Beginning with the line below that contains "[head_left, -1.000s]" and ending with the line that contains "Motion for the", copy every line exactly. Copy nothing else.

Available data:
======
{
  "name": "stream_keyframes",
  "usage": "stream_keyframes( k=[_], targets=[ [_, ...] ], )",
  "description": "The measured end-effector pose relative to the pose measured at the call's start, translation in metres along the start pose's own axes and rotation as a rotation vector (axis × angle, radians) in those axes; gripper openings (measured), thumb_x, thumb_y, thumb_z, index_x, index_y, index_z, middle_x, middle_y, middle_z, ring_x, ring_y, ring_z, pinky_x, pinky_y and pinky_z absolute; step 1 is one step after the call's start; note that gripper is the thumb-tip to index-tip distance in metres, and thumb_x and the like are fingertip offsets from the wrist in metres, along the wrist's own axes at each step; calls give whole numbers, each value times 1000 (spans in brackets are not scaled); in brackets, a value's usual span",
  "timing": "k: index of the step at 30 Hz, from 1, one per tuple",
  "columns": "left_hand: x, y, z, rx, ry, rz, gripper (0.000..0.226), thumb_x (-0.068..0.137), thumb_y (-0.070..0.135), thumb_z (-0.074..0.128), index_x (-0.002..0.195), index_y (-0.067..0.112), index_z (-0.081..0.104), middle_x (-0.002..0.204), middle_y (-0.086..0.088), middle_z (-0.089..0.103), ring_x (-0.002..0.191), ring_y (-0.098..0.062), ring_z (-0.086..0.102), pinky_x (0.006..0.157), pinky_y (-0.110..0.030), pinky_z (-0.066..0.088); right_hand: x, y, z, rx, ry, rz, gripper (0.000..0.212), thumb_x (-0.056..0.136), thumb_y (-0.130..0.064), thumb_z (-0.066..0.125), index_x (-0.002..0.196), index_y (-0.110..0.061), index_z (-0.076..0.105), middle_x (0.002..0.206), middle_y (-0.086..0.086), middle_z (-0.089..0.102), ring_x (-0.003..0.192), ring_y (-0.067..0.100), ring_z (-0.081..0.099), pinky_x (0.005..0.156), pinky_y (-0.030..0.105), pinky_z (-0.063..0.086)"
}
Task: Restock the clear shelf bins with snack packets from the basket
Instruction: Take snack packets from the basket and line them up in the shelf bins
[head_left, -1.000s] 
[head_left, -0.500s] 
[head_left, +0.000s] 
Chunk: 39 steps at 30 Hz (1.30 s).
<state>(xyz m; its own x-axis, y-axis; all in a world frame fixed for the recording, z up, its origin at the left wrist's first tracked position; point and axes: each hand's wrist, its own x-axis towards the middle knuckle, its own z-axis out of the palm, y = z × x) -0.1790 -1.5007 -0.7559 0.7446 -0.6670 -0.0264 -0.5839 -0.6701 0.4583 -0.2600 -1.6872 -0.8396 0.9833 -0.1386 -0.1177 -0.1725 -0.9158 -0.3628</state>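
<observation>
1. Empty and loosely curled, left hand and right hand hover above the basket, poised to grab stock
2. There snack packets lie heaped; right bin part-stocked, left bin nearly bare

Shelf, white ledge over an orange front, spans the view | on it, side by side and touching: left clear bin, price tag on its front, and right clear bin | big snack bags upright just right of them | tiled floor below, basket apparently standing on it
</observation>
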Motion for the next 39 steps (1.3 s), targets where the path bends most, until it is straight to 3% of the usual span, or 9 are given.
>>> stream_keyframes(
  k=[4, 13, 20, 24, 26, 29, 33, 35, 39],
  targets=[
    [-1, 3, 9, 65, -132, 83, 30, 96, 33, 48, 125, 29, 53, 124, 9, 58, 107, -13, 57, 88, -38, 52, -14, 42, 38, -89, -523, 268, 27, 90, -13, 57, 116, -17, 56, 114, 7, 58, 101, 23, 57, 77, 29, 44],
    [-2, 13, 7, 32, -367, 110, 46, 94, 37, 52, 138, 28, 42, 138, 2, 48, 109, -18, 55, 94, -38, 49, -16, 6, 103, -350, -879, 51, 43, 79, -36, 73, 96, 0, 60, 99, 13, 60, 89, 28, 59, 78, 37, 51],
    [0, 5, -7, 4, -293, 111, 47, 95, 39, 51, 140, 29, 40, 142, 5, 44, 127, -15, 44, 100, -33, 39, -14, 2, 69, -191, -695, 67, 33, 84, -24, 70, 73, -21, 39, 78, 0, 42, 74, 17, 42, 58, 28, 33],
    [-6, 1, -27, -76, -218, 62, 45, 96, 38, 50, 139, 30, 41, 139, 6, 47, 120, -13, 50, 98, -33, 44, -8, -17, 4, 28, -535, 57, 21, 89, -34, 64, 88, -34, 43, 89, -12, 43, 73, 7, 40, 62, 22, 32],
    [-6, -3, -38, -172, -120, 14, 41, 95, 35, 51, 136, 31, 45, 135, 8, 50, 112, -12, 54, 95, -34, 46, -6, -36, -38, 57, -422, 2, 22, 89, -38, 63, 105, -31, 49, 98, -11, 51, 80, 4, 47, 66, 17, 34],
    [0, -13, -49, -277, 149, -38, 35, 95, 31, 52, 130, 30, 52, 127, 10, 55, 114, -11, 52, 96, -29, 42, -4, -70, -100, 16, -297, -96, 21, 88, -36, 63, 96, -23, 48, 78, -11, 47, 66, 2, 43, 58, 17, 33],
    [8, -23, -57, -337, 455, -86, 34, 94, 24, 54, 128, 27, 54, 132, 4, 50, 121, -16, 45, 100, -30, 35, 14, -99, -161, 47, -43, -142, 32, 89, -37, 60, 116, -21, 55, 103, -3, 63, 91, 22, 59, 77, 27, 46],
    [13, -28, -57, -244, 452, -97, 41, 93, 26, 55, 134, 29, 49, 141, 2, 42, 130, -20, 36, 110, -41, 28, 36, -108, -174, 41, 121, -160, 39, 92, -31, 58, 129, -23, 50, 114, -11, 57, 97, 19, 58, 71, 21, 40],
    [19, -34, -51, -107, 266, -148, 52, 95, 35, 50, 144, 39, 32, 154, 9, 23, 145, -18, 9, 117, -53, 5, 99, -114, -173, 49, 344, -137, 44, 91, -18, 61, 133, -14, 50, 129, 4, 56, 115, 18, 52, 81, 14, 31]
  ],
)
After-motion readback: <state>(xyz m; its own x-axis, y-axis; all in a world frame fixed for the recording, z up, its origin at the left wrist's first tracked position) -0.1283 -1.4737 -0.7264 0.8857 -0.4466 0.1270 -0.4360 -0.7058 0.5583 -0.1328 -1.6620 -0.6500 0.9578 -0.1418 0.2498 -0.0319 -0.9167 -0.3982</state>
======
Answer to this exercise:
[head_left, -1.000s] 
[head_left, -0.500s] 
[head_left, +0.000s] 
Chunk: 39 steps at 30 Hz (1.30 s).
<state>(xyz m; its own x-axis, y-axis; all in a world frame fixed for the recording, z up, its origin at the left wrist's first tracked position; point and axes: each hand's wrist, its own x-axis towards the middle knuckle, its own z-axis out of the palm, y = z × x) -0.1790 -1.5007 -0.7559 0.7446 -0.6670 -0.0264 -0.5839 -0.6701 0.4583 -0.2600 -1.6872 -0.8396 0.9833 -0.1386 -0.1177 -0.1725 -0.9158 -0.3628</state>
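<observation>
1. Empty and loosely curled, left hand and right hand hover above the basket, poised to grab stock
2. There snack packets lie heaped; right bin part-stocked, left bin nearly bare

Shelf, white ledge over an orange front, spans the view | on it, side by side and touching: left clear bin, price tag on its front, and right clear bin | big snack bags upright just right of them | tiled floor below, basket apparently standing on it
</observation>
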Motion for the next 39 steps (1.3 s), targets where the path bends most, until it is straight to 3% of the usual span, or 9 are given.

No further output is needed for this exercise.